About this exercise:
Provide again, from the entries below, every line from the one containing "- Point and" through the one containing "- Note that", exactly as written, and no other line.

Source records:
[Start of section]
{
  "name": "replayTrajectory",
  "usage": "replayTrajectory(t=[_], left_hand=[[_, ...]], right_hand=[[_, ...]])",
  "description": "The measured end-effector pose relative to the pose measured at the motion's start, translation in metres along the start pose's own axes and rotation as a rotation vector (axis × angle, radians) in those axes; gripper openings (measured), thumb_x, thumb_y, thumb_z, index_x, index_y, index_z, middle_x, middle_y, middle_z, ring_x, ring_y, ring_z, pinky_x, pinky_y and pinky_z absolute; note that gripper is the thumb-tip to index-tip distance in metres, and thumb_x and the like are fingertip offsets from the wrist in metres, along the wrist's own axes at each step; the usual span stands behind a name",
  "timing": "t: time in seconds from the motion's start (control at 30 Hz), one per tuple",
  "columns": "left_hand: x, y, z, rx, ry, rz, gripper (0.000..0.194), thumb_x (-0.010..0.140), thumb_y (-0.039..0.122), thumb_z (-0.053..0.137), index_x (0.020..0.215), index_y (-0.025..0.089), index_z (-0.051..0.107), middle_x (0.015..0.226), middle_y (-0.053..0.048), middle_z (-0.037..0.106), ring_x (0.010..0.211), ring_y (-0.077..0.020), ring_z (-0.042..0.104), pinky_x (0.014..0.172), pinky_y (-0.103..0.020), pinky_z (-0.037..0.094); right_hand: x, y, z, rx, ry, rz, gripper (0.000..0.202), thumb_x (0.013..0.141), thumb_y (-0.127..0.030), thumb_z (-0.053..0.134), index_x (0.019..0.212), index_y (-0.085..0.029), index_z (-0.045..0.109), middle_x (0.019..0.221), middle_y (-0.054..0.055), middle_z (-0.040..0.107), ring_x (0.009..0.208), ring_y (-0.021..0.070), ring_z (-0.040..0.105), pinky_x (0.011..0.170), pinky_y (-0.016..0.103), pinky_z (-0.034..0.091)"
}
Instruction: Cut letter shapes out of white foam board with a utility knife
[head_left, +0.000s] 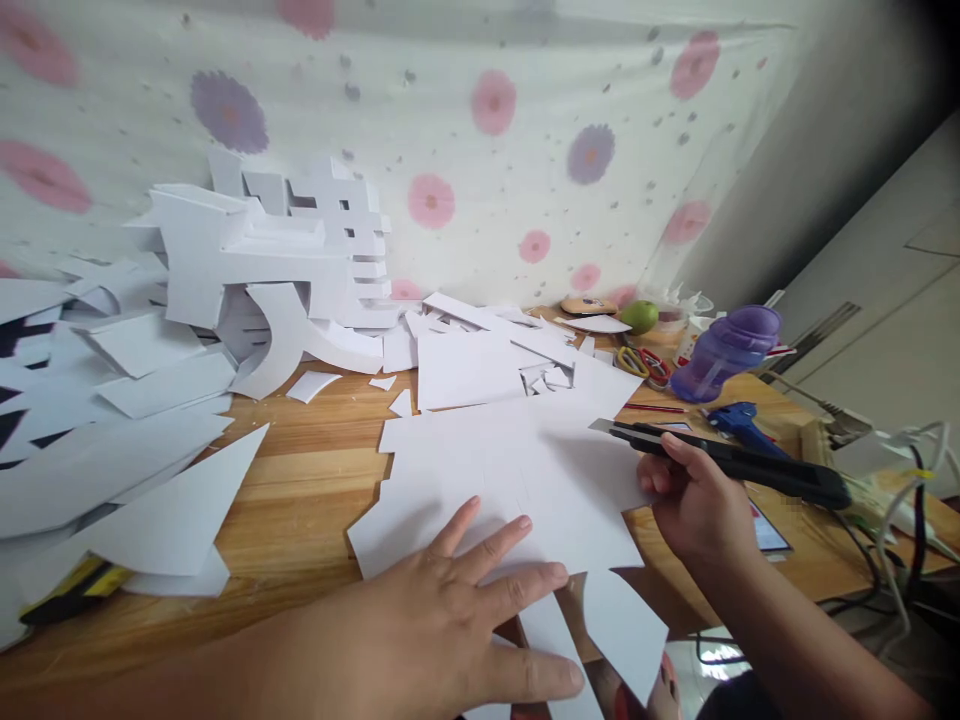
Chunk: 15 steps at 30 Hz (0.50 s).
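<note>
A cut sheet of white card (pixel 480 450) lies on the wooden table in front of me, with notched edges and a few fine lines on its surface. My left hand (pixel 495 590) rests over the card's near part, its fingers spread. Above the card's right side, my right hand (pixel 694 490) grips a black utility knife (pixel 750 465). The knife's blade is out and points left, over the card. Narrower pieces of white card (pixel 622 625) stick out past the table's near edge, partly hidden by my left hand.
A white card model (pixel 270 240) stands at the back left, near loose card pieces (pixel 150 490) and a yellow-black tool (pixel 75 590). On the right are a purple bottle (pixel 724 355), scissors (pixel 641 365), a blue glue gun (pixel 742 425), a green fruit (pixel 639 317) and cables (pixel 904 510).
</note>
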<state>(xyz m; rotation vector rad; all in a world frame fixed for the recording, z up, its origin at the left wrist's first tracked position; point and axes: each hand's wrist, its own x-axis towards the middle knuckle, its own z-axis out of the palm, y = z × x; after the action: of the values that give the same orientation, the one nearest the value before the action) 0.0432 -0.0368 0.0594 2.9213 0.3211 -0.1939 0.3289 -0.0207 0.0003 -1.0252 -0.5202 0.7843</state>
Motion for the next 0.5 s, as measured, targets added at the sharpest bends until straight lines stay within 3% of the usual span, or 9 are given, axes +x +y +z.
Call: replayTrajectory(t=[0.1,0.17,0.27,0.33,0.47,0.5], left_hand=[[-0.006,-0.003,-0.003,0.074,0.035,-0.038,0.051,0.097,0.024,0.050,0.142,0.045,0.039,0.158,0.001,0.030,0.146,-0.0321,0.024,0.114,-0.061,0.029],[-0.007,-0.007,0.005,0.119,0.085,-0.044,0.051,0.099,0.024,0.048,0.143,0.048,0.037,0.157,0.001,0.034,0.144,-0.0324,0.030,0.114,-0.061,0.029],[-0.006,-0.014,0.025,0.146,0.189,-0.058,0.045,0.097,0.040,0.053,0.140,0.048,0.042,0.155,-0.001,0.037,0.142,-0.0360,0.032,0.115,-0.065,0.017],[-0.008,-0.018,0.031,0.142,0.225,-0.060,0.047,0.095,0.041,0.055,0.140,0.049,0.042,0.156,0.000,0.035,0.144,-0.0350,0.029,0.116,-0.064,0.011],[-0.018,-0.028,0.011,0.076,0.111,-0.104,0.064,0.090,0.022,0.060,0.142,0.051,0.037,0.158,0.004,0.031,0.146,-0.0322,0.025,0.115,-0.063,0.018],[-0.021,-0.030,0.004,0.046,0.085,-0.143,0.066,0.086,0.018,0.063,0.140,0.048,0.041,0.155,0.003,0.037,0.144,-0.0308,0.029,0.115,-0.061,0.021]], right_hand=[[-0.006,-0.001,0.002,0.054,0.002,-0.023,0.020,0.062,-0.023,0.075,0.065,-0.019,0.055,0.041,-0.011,0.040,0.036,0.0051,0.034,0.039,0.019,0.034],[-0.008,-0.001,0.001,0.076,-0.002,-0.028,0.020,0.062,-0.021,0.073,0.060,-0.019,0.053,0.038,-0.011,0.036,0.035,0.0042,0.031,0.038,0.018,0.031],[-0.006,-0.002,-0.001,0.096,-0.028,-0.017,0.031,0.065,-0.021,0.070,0.050,-0.020,0.044,0.036,-0.009,0.033,0.035,0.0047,0.031,0.036,0.018,0.028],[-0.006,-0.003,-0.002,0.104,-0.041,-0.012,0.036,0.066,-0.023,0.068,0.046,-0.020,0.039,0.035,-0.008,0.033,0.036,0.0056,0.033,0.035,0.018,0.028],[-0.014,-0.002,0.000,0.090,-0.018,0.011,0.033,0.067,-0.021,0.070,0.049,-0.020,0.043,0.037,-0.009,0.035,0.036,0.0044,0.033,0.036,0.017,0.030],[-0.020,-0.002,0.001,0.078,-0.006,0.025,0.031,0.067,-0.021,0.071,0.051,-0.019,0.044,0.039,-0.009,0.036,0.035,0.0040,0.033,0.035,0.016,0.031]])
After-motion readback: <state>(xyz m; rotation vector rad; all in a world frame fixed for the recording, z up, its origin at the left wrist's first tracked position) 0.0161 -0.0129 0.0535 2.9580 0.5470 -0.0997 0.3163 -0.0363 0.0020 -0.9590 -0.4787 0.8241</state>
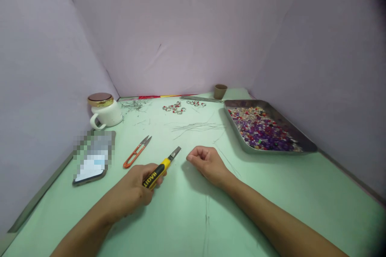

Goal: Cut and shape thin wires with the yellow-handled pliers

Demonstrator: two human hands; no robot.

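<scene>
Watching from afar through the head camera. Nearest: pale green table [181, 225], thin strands [207, 220] running toward the near edge between the forearms.

Left hand [137, 186] closed around the black-and-yellow handle of 1 utility knife [163, 167]. Knife slants away to the right, metal end foremost, between the hands, apart from the right hand.

Right hand [209, 164] sits just beside the metal end, fingers curled inward, thumb tip by the index finger. How tightly it closes, and whether it has hold of any fine strand, I cannot tell.

Left of the left hand: 1 phone [95, 162], screen lit, partly pixelated. Between phone and knife: orange-handled snips [138, 155], blades pointing away.

Beyond the hands, loose wires [199, 127] lie mostly crosswise. To their right, 1 metal tray [297, 133] holds mixed beads [265, 130], purple toward the near side. At far left, 1 white mug [110, 114] with a gold-rimmed lid [101, 99].

Farther: wire scraps [134, 105] beside the mug, 2 clusters of red-beaded pieces [175, 107], 1 wire bundle [202, 99], 1 small brown cup [220, 92]. Pale cloth [187, 36] stands behind.
</scene>
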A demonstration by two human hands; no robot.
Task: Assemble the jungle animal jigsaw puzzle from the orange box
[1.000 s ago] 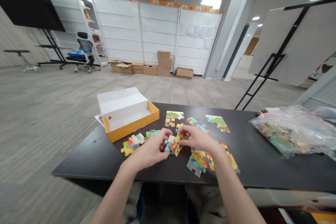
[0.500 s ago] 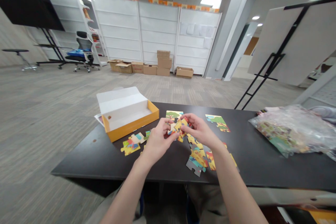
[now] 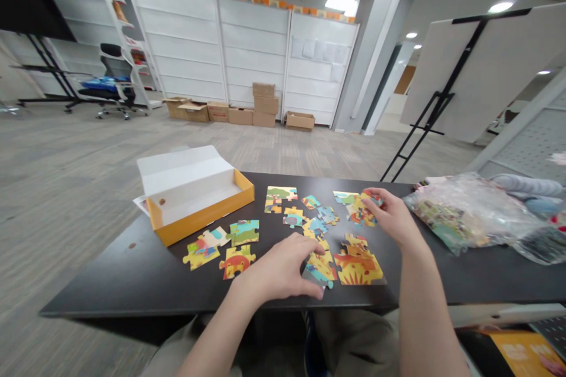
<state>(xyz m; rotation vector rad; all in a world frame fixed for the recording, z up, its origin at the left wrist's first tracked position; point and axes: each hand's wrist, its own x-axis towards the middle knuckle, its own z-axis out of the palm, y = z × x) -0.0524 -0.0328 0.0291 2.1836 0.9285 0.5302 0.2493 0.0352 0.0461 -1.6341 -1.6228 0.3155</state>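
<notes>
My right hand [image 3: 387, 212] pinches joined jigsaw puzzle pieces [image 3: 361, 210] over the far right of the spread, covering part of a corner section with a green hill [image 3: 345, 196]. My left hand [image 3: 287, 265] is open, thumb and fingers apart, just beside a joined yellow and grey strip of pieces [image 3: 325, 266]; whether it touches them I cannot tell. Right of that strip lies an orange section with yellow spikes [image 3: 360, 268]. Blue pieces [image 3: 327, 215] sit in the middle, and a tree section [image 3: 280, 195] lies beyond. Left of my hand are a red animal piece [image 3: 236, 260] and a green piece [image 3: 244, 231].
An open yellow box [image 3: 207, 212] with a white lid stands at the table's left. Clear plastic bags [image 3: 469, 212] of printed pieces lie at the right. The dark table [image 3: 145, 283] ends close to my lap. Beyond are cardboard boxes [image 3: 265, 105] and an easel board [image 3: 477, 76].
My hands have parted. The right hand has carried puzzle pieces right to the hill corner, while the left has come down nearer me with its fingers spread. The view has shifted right.
</notes>
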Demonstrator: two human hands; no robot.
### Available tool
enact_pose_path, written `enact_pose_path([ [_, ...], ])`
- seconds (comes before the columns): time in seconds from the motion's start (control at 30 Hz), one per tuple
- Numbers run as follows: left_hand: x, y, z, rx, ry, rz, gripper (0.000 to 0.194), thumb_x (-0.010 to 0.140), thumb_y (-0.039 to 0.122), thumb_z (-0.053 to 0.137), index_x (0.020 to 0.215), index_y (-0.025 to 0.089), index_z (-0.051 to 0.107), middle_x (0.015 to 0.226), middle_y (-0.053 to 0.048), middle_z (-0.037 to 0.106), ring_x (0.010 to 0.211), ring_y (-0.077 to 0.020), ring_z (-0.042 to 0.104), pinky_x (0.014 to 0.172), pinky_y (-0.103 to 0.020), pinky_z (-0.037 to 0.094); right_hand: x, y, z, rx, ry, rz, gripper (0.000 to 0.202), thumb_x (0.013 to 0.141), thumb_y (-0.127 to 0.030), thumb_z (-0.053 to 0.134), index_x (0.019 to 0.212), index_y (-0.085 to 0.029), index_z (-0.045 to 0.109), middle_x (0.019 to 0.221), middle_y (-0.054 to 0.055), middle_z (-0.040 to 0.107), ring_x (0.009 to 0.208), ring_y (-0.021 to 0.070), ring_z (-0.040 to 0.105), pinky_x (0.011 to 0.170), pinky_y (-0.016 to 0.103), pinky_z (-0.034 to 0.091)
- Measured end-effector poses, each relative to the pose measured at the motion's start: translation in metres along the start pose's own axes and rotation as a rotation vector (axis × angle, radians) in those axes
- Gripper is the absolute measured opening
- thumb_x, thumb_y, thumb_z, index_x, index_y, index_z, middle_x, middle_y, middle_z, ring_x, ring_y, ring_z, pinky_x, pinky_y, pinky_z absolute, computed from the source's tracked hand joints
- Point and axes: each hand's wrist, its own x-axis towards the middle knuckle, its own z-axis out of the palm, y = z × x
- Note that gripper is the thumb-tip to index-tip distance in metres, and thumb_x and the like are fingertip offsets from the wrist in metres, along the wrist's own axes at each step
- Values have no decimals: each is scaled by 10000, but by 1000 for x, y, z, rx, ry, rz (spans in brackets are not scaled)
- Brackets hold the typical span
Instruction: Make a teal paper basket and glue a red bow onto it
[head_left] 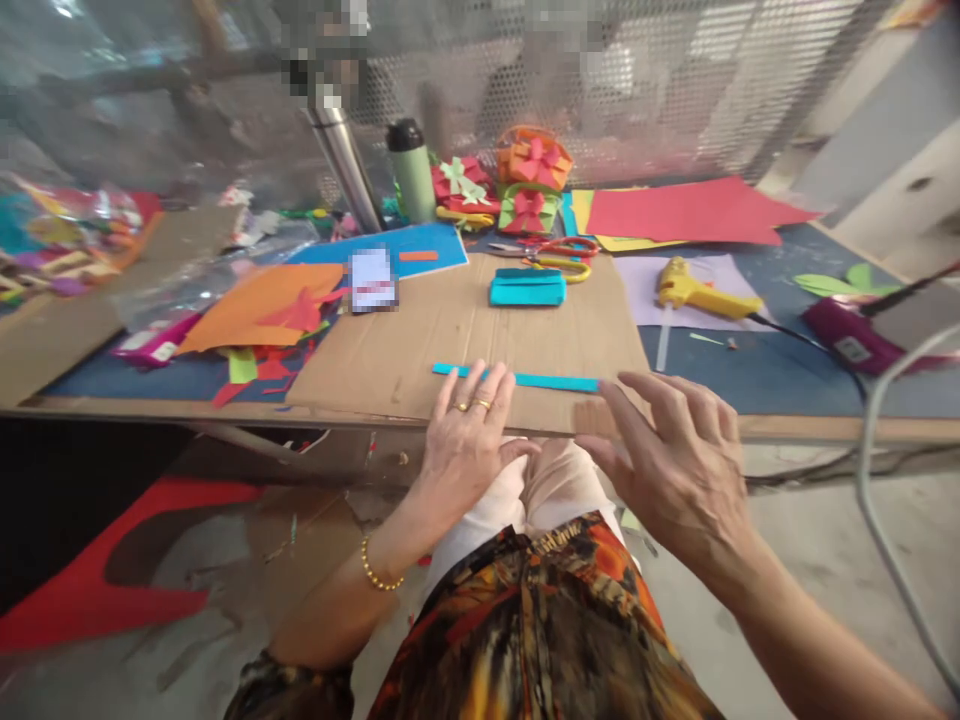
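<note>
A narrow strip of blue paper (556,383) lies across the cardboard sheet (375,355) near the table's front edge. My left hand (466,435) rests with its fingers stretched flat over the left part of that strip. At the strip's right end hovers my right hand (679,460), fingers apart and slightly curled; whether a fingertip touches the paper I cannot tell. Beyond the strip sits a folded blue paper piece (528,288). Behind it are scissors (574,268) with yellow and red-orange handles.
A yellow glue gun (701,297) lies on lilac paper at right, its cord trailing to the right. Red sheets (682,210) and small paper baskets (534,165) stand at the back, beside a green bottle (412,175). Orange paper (259,300) and scraps lie left.
</note>
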Motion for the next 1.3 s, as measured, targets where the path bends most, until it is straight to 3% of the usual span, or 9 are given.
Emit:
enact_pose_path([
  [0.07,1,0,1,-20,24,1,742,1107,642,326,1589,106,502,1561,-186,635,1492,-349,563,1302,-558,335,5,-6,5,10,17,4,475,1114,-478,496,1381,-104,615,1299,204,715,1235,323,585,1041,447,433],
  [0.23,2,2,-3,-13,37,-35,710,1085,659,379,1550,153,560,1547,-193,631,1499,-378,532,1302,-602,296,7,-13,22,61,-132,-27,423,1134,-442,442,1385,-157,630,1209,140,759,1128,290,609,1015,421,401],
  [0.37,-5,-7,-8,82,52,-168,777,1037,757,355,1451,179,668,1384,-207,680,1368,-368,608,1257,-607,342,1,-14,24,77,-64,-24,442,1133,-432,452,1407,-119,601,1190,152,765,1127,302,598,1040,443,374],
  [0.5,-14,-24,-13,94,48,-240,854,1038,777,299,1468,131,656,1369,-222,688,1370,-381,603,1278,-634,296,-1,-15,24,94,-26,-34,475,1131,-442,454,1455,-115,573,1175,157,771,1148,315,605,1054,461,369],
  [0.77,-17,-36,-14,97,53,-205,844,1073,741,255,1467,104,643,1345,-209,742,1463,-388,564,1311,-678,230,1,-15,24,49,-28,-43,391,1132,-397,464,1339,-105,622,1151,158,771,1064,302,607,1039,449,371],
  [0.93,-20,-35,-20,126,48,-288,971,1030,801,281,1590,37,494,1548,-301,590,1562,-445,449,1306,-708,228,4,-14,25,53,-30,-32,352,1124,-421,478,1287,-149,633,1121,139,766,1028,302,598,1028,441,373],
  [1.07,-15,-30,-23,123,49,-202,926,1034,784,331,1638,92,450,1677,-270,472,1618,-423,377,1325,-685,214,5,-14,25,50,-25,-45,352,1125,-420,466,1290,-155,629,1098,133,764,1015,301,598,1018,441,376],
  [1.17,-8,-26,-18,79,8,-115,803,1075,717,339,1594,131,517,1595,-211,595,1559,-372,492,1339,-660,223,4,-14,25,55,-25,-48,364,1133,-414,437,1314,-155,618,1111,134,764,1035,304,607,1025,449,377],
  [1.3,-11,-26,-11,51,17,-133,689,1112,630,350,1546,142,567,1517,-178,673,1439,-350,626,1326,-673,256,3,-11,25,77,-21,-51,384,1138,-422,432,1328,-144,615,1129,146,766,1024,299,621,1036,455,373],
])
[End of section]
Problem solution:
- Point and axes: each hand's wrist, its own x-axis towards the middle knuckle, its own z-axis out of the palm, y = z × x
- Note that gripper is the thumb-tip to index-tip distance in metres, and thumb_x and the like are fingertip offsets from the wrist in metres, along the wrist's own axes at each step

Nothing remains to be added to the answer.